É aqui que os "pós-modernos" perguntam: "como a mesma ciência que produziu a penicilina, aumentou as expectativas de vida, o conforto tecnológico desde os tempos de Descartes, pôde produzir, também, tanta capacidade de destruição com a bomba atômica?

Essa pergunta pôs em crise a "promessa" das ciências modernas. Os cientistas e filósofos começaram a indagar sobre a validade das "verdades" científicas, e se essas "verdades" fizeram mais bem ou mais mal para a raça humana em geral. É, à partir daí, então, que se tem a Pós-modernidade. Tempo histórico em que se valoriza a pluralidade de saberes (onde o saber científico, de forma geral, é apenas mais um saber em meio a tantos outros). Onde uma parcela das pessoas se preocupa com o esgotamento da natureza e de seus recursos; outra, com os direitos dos animais; outra, com os direitos das chamadas minorias (comunidades indígenas, quilombolas).

A Pós-Modernidade é, então, a era da alta tecnologia (robótica e inteligência artificial, exploração interplanetária). Mas, também, é uma era de conflitos étnicos acentuados, de guerras não mais entre Estados-Nações, mas entre Estados-Nações e grupos armados (denominados terroristas).

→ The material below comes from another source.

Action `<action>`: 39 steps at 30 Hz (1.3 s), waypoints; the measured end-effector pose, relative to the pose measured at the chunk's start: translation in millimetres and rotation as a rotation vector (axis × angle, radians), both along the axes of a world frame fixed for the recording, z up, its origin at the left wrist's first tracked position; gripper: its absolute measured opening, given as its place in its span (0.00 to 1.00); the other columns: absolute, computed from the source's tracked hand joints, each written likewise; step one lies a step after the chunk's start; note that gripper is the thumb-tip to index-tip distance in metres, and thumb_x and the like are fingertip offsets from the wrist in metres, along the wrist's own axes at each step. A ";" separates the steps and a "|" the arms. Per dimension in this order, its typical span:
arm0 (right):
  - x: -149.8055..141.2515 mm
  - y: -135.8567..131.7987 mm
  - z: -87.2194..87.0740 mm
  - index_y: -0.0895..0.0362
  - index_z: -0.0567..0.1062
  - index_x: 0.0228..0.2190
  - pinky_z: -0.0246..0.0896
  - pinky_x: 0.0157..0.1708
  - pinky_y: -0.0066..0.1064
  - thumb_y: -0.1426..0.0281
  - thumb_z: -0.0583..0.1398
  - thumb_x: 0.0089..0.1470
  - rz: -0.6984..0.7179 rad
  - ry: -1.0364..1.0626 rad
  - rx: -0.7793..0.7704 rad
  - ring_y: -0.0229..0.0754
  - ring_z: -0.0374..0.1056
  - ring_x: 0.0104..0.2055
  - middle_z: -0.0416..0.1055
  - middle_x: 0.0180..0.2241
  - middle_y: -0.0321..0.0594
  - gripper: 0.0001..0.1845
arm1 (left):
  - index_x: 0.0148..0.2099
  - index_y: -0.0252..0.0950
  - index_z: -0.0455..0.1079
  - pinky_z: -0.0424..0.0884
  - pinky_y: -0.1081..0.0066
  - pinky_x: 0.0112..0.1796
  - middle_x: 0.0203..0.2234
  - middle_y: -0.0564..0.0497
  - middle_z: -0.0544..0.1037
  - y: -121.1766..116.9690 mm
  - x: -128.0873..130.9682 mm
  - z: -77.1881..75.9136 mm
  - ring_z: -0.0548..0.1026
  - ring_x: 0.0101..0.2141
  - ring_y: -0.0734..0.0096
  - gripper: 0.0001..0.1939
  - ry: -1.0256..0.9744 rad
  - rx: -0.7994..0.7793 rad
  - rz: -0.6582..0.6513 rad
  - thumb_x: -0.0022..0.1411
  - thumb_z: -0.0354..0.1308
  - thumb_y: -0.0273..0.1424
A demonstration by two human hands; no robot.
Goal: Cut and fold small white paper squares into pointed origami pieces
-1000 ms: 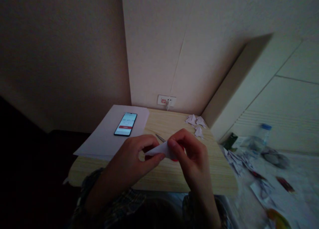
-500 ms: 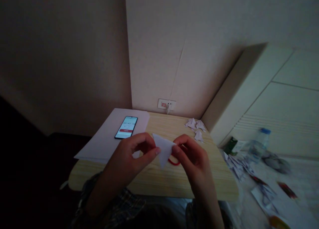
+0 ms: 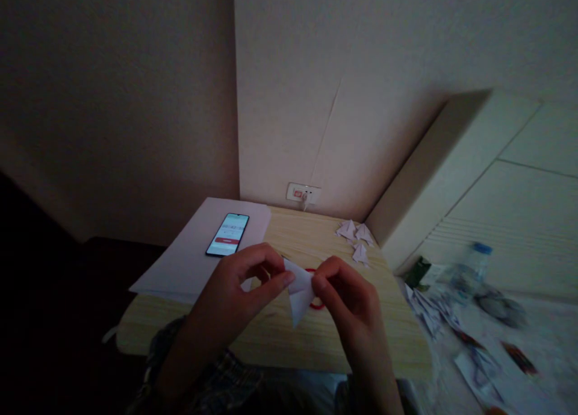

Por fim, a era "Pós-Moderna" é conhecida como a "era das incertezas" e do relativismo científico, cultural, político e econômico. Uma era em que os valores modernos (a filosofia, a ética e a religião) se esgotam ou são abandonados ou, por outro lado, são radicalmente transformados em seitas e denominações particulares. Muda-se bastante a relação entre o homem e a divindade. Se antes Deus era um ente comunitário, que se manifestava na reunião das pessoas em comunidade para a partilha da existência, da comida e etc., agora Deus é algo pessoal, caso das igrejas neo-pentecostais, onde a relação com Ele é direta. Na Pós-Modernidade, a figura do líder religioso ainda existe, mas, diferentemente do padre que era o "intérprete" de Deus, o pastor é um tipo de animador de plateia. O cristianismo se descentraliza, cada vez mais, e as igrejas cristãs distorcem (ao gosto de seus fundadores) o cristianismo. A relação com Deus segue os moldes comerciais de pagamento de determinada quantia em troca do recebimento de favores da divindade aqui e agora.

A Pós-Modernidade é, também, o lugar onde o outro/próximo se torna um estranho, porque ele pode ferir "meus" interesses (querer me roubar, me matar). É o momento da desconfiança sobre as verdades científicas, de incertezas quanto ao futuro da sociedade e do mundo. Essa incerteza sobre o futuro pode ser sintetizada na frase: "a longo prazo todos estaremos mortos", atribuída ao economista John M. Keynes - 1883-1946. O que importa agora é o gozo da vida, por meio dos sentidos (estética). Os momentos de prazer devem ser aproveitados até seu esgotamento. Sentimentos, desejos, paixões devem ser vivenciadas ao extremo. Se o "slogan" da Modernidade era a frase de René Descartes: "penso, logo existo"; o "slogan" pós-moderno é: "sinto, logo existo", de Daniel Goleman.